Thanks Joe. :mrgreen:


----------



## Ocean (Oct 17, 2010)

Donated, Thanks!


----------



## darshevo (Oct 18, 2010)

joem said:


> Just donated $10.00, a mere fraction of what this forum is worth in knowledge.
> Oh and very happy to do it too.
> I challenge others to do the same.



Challenge accepted and donation placed  

Good to have this thread revived once in a while. I do not have the wealth of knowledge that many of our members do, this allows me to give back in a small way 

-Lance


----------



## joem (Oct 18, 2010)

darshevo said:


> joem said:
> 
> 
> > Just donated $10.00, a mere fraction of what this forum is worth in knowledge.
> ...



way to go Lance.
any other takers?


----------



## joem (Jan 16, 2012)

Just made my yearly donation to the forum. The challenge is on again.


----------



## jack_burton (Jan 16, 2012)

Donation sent. Cheers for all the great information.


----------



## gold4mike (Jan 18, 2012)

Just made my annual donation. Thanks, joem, for the reminder.

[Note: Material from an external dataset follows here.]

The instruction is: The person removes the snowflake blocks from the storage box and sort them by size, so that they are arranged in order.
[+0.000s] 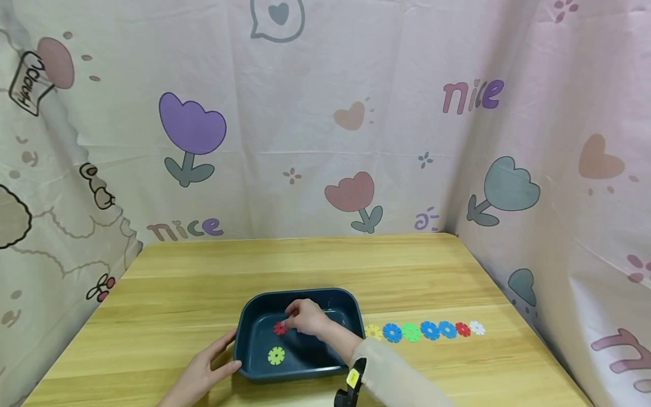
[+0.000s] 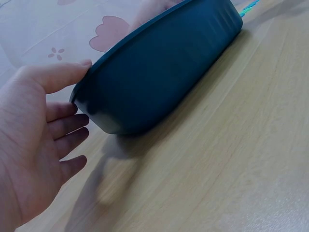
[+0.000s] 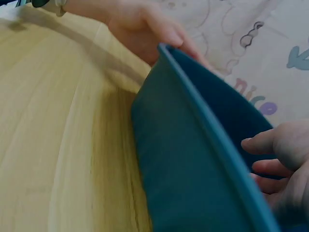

Thanks Noxx for providing the means for me to enjoy this wonderful hobby, and to those who share their knowledge so openly.


----------



## jmdlcar (Mar 19, 2013)

Hi all,

I just donated $10.00 to the forum to help out and testerman for some stuff he going to send me.

Thanks
Jack


----------



## necromancer (Mar 19, 2013)

i have asked if i may send a cheque to noxx, i have had no reply
i have no way of paying through the internet unless there is a way to use interac

http://www.interac.ca/index.php/en/interac-etransfer/etransfer-detail

i am stilling very willing to send a donation (if i can)


----------



## Noxx (Mar 21, 2013)

Necro, I sent a reply a while back... I can also accept Interac payments via EMT.


----------